【体験レポ】中国マーダーミステリー『年輪』|“伝説”と呼ばれる理由を体感

日々のこと

先日、中国発のマーダーミステリー作品『年輪』を体験してきました。会場は吉祥寺にあるマーダーミステリー取扱店舗。

結論から言うと、「これは“ゲーム”というより、人生を体験する物語」と感じた作品でした。中国マダミスを代表するタイトルとして名前は聞いていましたが、実際にプレイしてみて、なぜここまで評価されているのかを強く実感しました。

中国で“伝説”と言われる理由

『年輪』は、中国市場で最も売れている有料公演用マーダーミステリー作品の一つとされています。

  • 中国国内3万店舗のほとんどが所持
  • 2019年「最高峰脚本」と評価
  • 中国でマーダーミステリー爆発的普及のきっかけ

いわば、「中国マダミス文化の象徴」のような立ち位置の作品です。日本版は、原作の魅力を残しつつローカライズされており、日本人プレイヤーでも理解しやすい構成になっています。

そもそもマーダーミステリーとは?

マーダーミステリーは会話型推理ゲームです。

基本の流れ

  • 参加者:5~10名
  • 各自キャラクター台本を読む
  • 登場人物になりきる
  • 会話しながら事件の真相を追う
  • 最後に犯人を特定

最大の特徴は、一度しか遊べないという点です。同じシナリオは二度とプレイできないため、「一生に一度のミステリー体験」とも言われています。

『年輪』あらすじ(ネタバレなし)

T市から160km離れた山奥の村。かつて火災で全焼し、廃墟となった場所。水源がなく消火は困難。谷間の地形により延焼は防がれたが、多くのものが失われました。

現在、その廃村では――
風が吹くたびに「すすり泣き」のような音が聞こえると言われています。

まるで、火災で亡くなった人々の声のように。

そして今日。その“忘れ去られた場所”に人々が集まります。

登場人物(5人全員が主人公)

ユアン

柔らかな物腰だが、芯の強さを感じる女性。

チェンショー

体格が良く、話術に長けた男性。

ヤオボー

寡黙で冷たい印象の男性。

リュウ

礼儀正しく真面目な男性。

シャオラン

悲しげな雰囲気を持つ小柄な女性。

実際に体験して感じた「年輪」の凄さ

感情体験が圧倒的に強い

★★★★★

推理ゲームなのに、プレイ後に残るのは「感情」でした。登場人物全員に背景があり、誰か一人だけが主役ではありません。

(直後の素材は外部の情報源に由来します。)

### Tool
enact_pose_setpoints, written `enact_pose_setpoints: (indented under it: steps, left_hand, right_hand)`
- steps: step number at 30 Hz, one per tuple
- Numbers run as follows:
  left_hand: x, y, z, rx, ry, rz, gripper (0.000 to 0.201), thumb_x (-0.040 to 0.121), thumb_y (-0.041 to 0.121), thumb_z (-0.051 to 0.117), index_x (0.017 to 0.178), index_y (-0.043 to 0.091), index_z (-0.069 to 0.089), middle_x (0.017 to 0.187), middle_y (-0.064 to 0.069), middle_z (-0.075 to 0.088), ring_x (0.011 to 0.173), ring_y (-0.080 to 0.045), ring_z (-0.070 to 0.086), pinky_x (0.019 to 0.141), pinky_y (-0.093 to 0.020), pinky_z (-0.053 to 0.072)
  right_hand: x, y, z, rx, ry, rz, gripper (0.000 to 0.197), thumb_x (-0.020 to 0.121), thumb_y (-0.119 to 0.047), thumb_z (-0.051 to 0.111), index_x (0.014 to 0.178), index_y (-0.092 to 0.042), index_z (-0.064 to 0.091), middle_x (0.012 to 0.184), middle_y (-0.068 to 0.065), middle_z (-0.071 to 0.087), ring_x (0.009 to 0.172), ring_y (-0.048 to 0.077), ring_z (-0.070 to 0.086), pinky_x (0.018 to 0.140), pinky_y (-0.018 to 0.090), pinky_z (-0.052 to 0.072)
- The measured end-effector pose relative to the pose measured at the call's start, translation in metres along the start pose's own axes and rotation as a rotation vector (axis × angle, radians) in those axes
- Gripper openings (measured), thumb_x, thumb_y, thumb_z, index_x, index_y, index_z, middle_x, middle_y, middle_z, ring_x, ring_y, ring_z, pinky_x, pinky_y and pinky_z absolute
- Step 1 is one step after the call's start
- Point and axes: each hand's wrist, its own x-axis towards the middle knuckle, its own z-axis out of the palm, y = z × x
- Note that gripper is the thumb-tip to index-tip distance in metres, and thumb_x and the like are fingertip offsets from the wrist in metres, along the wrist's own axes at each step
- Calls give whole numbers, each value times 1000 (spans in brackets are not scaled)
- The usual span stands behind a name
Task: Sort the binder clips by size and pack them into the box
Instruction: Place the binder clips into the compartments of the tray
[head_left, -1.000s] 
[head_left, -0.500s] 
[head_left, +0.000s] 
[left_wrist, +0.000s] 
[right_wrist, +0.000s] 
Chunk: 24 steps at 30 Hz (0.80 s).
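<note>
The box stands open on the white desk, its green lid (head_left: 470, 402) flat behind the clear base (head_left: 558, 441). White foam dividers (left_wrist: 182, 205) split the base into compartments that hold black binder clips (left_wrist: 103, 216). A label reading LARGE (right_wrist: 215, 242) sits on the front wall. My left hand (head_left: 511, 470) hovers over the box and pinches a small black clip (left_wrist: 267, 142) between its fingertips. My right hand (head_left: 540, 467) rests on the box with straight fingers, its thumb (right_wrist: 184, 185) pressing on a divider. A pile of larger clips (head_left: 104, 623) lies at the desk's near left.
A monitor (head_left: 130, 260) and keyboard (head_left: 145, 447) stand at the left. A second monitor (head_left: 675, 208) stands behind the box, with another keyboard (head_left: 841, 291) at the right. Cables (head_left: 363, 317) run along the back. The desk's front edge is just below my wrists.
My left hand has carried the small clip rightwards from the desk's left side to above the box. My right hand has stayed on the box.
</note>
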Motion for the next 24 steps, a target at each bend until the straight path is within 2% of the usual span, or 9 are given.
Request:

心理的には「多視点ナラティブ構造」に近く、それぞれの人生が交差する感覚があります。トラウマ・記憶・関係性このテーマの扱いが非常に上手いと感じました。

文章体験としても非常に完成度が高い

★★★★★

中国マダミスの特徴ですが、文章量が多く、物語性が非常に強いです。

ただし『年輪』は、

・読みやすい
・状況が想像しやすい
・情景が浮かぶ

このバランスが非常に良かったです。

推理難易度は“良バランス”

★★★★☆

理不尽ではない。でも簡単でもない。「ちゃんと考えれば届く」この設計が絶妙でした。

初心者にもおすすめできる理由

登場人物は5人。中国大型マダミスにしては少人数なので、人間関係を把握しやすいです。

✔ 初マダミス
✔ 中国作品初挑戦
✔ ストーリー重視

この人たちには特におすすめ。

経験者が唸る理由

プレイ後に、「なるほど…そういう構造だったのか」と気づくタイプの作品です。

ミステリー好き
物語構造好き
心理描写好き

この層には刺さります。

作品情報

人数:プレイヤー5名+GM1名
プレイ時間:約4時間
(事前読込推奨:約25分)

読込なしの場合:約4.5時間

プレイ形式
・オフライン(契約店舗)
・オンライン対応あり

こんな人におすすめ

✔ 感情にくる物語が好き
✔ 推理+人間ドラマを楽しみたい
✔ 中国マダミスに興味がある
✔ “一生に一度の体験”系が好き

まとめ|これは「記憶に残るタイプ」の作品

『年輪』は、推理の面白さだけでなく、人の人生を体験する物語でした。

中国でここまで広まった理由は、プレイすれば納得できると思います。マーダーミステリーが好きな人はもちろん、「物語体験」が好きな人にも強くおすすめできる作品です。